Der britische Guardian kommt zu dem Fazit: "Insgesamt eine enttäuschende Nacht für Angela Merkels Herausforderer. Kurz, als es um die Türkei ging, fühlte es sich an, als könnte er die Kanzlerin überraschen. Doch das Format und die Fragen gaben ihm keine Möglichkeit, dieses Momentum zu behalten. Merkel auf der anderen Seite glänzte nicht, aber sie musste es auch nicht."

"Trump bekam mehr Kritik ab als die beiden Kandidaten"

Die New York Times analysiert: "Schulz' Attacken schienen der Bundeskanzlerin die Möglichkeit zu geben, in die Rolle zu schlüpfen, für die sie im In- und Ausland geachtet wird: als fähige, internationale Staatsfrau. Merkel beharrte darauf, dass trotz der Schwierigkeiten mit der Türkei die diplomatischen Beziehungen nicht abgebrochen werden sollten."

Die Washington Post beschäftigt sich in ihrer Analyse vor allem mit Merkels und Schulz' Kommentaren zu US-Präsident Donald Trump: "Ein Thema nach dem anderen – darunter Flüchtlinge, die Wirtschaft und natürlich Präsident Trump. Dabei zeigte das Paar gelegentlich leichte Unstimmigkeiten, sah aber größtenteils von ernsthaften Attacken ab. Trump selbst bekam wesentlich mehr Kritik ab als das, was die beiden Kandidaten gegenseitig auf sich abluden."

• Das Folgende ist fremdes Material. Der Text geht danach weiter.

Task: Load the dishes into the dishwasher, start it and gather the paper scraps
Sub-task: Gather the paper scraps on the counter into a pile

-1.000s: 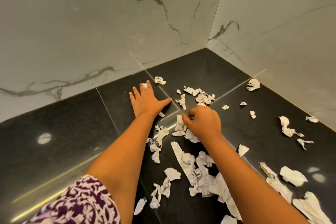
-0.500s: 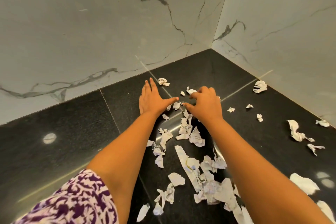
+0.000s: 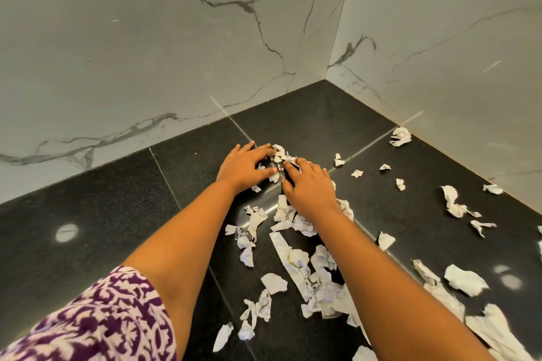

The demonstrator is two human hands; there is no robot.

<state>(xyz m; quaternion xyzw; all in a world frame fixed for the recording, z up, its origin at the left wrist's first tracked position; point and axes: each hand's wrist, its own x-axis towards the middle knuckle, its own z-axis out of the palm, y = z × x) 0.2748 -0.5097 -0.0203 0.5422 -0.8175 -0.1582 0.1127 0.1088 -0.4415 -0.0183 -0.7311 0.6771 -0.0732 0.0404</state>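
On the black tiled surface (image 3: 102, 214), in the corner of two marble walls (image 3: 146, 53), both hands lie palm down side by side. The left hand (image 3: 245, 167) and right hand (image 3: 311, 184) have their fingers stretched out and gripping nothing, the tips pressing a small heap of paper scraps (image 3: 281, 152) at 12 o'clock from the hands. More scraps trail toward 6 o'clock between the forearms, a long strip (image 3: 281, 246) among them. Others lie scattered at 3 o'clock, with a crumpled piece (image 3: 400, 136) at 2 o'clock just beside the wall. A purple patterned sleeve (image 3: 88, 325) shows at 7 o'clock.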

Die Neue Zürcher Zeitung kommentiert, der Bundestagswahlkampf dürfte nach dem Aufeinandertreffen der beiden Kanzlerkandidaten wohl so gut wie gelaufen sein: "Merkel wirkte so sicher, so konzentriert und gleichzeitig über weite Strecken so gelöst, dass sie klare Aussagen zur Türkei, zur Rente und zur Automobilwirtschaft nicht scheute. Schulz war angriffig, aber er verlor sich schnell in Details und prallte immer wieder an Merkel ab. Die beiden wirkten über weite Strecken eher wie die Koalitionäre, die sie sind, denn wie erbitterte politische Gegner."

"Ohne Turbulenzen, ohne Überraschungseffekte, ohne große Versprechen"

Die spanische Zeitung El Mundo attestiert  eine weitgehende Einigkeit der Kontrahenten: "Das einzige Duell mit ihrem Rivalen, in das die Kandidatin der CDU einwilligte, verlief wie der Wahlkampf, in dem sie allen Umfragen zufolge führt: ohne Turbulenzen, ohne Überraschungseffekte, ohne große Versprechen, ohne Selbstkritik. Merkel verteidigte ihre Entscheidungen, wissend, dass ein Sozialdemokrat niemals – so wie es die ganze Zeit der Fall war – solch eine Solidarität infrage stellen würde. Schulz hatte bloß in der Frage der Beziehungen zur Türkei eine andere Meinung."

De Standaard aus Belgien sieht angesichts der Regierungsbeteiligung der SPD wenig Raum für Angriffe auf Merkel: "Die Chance auf einen Meinungsumschwung war nicht völlig von der Hand zu weisen, denn Schulz wurde allgemein als ein besserer Debattierer angesehen als die unerschütterliche, vorhersagbare und gemäßigte Merkel. Erwartungsgemäß wirkte Schulz denn auch aggressiver. Doch zugleich saß er in der Klemme. Immerhin war die SPD in acht der zwölf Kanzlerjahren von Merkel an der Regierung beteiligt, von 2005 bis 2009 und von 2013 bis heute. Das machte es natürlich recht schwierig, ihre Politik anzugreifen. Schließlich hat die SPD sie ja mitgetragen. Und Merkel unterließ es nicht, immer wieder darauf hinzuweisen."